Work instruction
Each line from the one with "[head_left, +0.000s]" to the final line of the data must be reproduced exactly, and no other line may appear.

Dataset excerpts
Start of Block

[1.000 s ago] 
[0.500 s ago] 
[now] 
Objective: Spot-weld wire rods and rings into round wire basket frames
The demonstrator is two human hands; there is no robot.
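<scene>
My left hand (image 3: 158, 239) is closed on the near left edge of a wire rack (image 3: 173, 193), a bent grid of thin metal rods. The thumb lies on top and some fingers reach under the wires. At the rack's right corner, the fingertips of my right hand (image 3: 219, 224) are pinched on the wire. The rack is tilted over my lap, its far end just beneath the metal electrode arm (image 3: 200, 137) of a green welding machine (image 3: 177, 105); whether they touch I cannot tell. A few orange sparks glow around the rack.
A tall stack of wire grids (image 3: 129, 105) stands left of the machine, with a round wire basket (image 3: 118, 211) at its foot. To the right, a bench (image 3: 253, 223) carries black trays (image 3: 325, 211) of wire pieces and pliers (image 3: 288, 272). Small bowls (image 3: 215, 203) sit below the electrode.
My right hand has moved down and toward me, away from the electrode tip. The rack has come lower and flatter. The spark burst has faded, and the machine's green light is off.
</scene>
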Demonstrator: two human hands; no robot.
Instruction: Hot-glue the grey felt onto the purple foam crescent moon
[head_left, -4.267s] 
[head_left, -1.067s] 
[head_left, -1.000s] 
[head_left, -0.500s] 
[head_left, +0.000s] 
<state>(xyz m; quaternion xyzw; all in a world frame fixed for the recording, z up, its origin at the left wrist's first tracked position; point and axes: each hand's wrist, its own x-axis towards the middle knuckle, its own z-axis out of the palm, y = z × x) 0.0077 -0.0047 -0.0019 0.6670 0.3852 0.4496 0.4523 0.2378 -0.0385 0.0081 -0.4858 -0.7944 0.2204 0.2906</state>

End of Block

Your response
[head_left, +0.000s] 
<state>(xyz m; quaternion xyzw; all in a world frame fixed for the recording, z up, its origin at the left wrist's first tracked position; point and axes: each hand's wrist, its own x-axis towards the middle knuckle, its own z-axis out of the palm, y = z × x) 0.0077 -0.0047 -0.0019 0.6670 0.3852 0.4496 0.4523 0.2378 -0.0385 0.0081 -0.4858 -0.7944 0.2204 0.2906</state>

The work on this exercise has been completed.